The inner gate at Fountains
© Cistercians in Yorkshire Project
<click to enlarge>
The inner gate at Fountains

Men and women could also provide for their souls and ensure a swifter path to salvation, by helping the poor and needy. A number of Fountains’ benefactors in the late twelfth and thirteenth centuries made grants specifically to support the abbey’s charitable works within and outside of the precinct.

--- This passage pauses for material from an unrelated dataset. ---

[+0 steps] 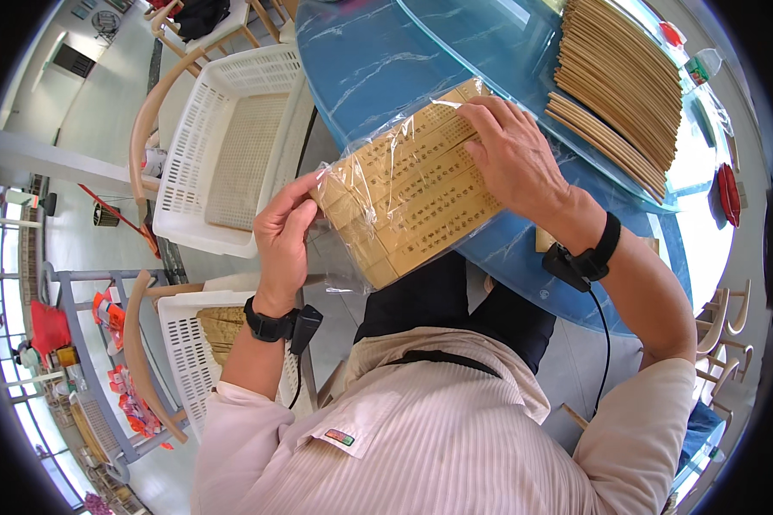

In fact, about ten per cent of all grants made before the fourteenth century were for poor relief, and over 200 were intended for the poor outside the gate.(19)

Fish for the poor
Henry of Manfield granted half a mark of silver each year from his mill in Liverton to buy fish for those staying in the poor infirmary.
[Wardrop, Fountains Abbey, p. 118]

A particularly interesting grant was made in the late twelfth century by Adam of Giggleswick, who gave forty pence annually to provide head-coverings for the poor folk infected by worms, who gathered at the abbey gate seeking help.(20) This offers an extraordinarily vivid and unusual insight to the nature of charity conducted by the abbey and of the ailments afflicting Yorkshire people at this time. The number of grants made to Fountains for poor relief suggests that the community was at this time noted for its charitable works, and was seen as a reputable dispenser of alms and good works.(21) As is clear from the account of its care for the needy who flocked to its gates during the famine of 1194, the community made a notable contribution to local charity.(22)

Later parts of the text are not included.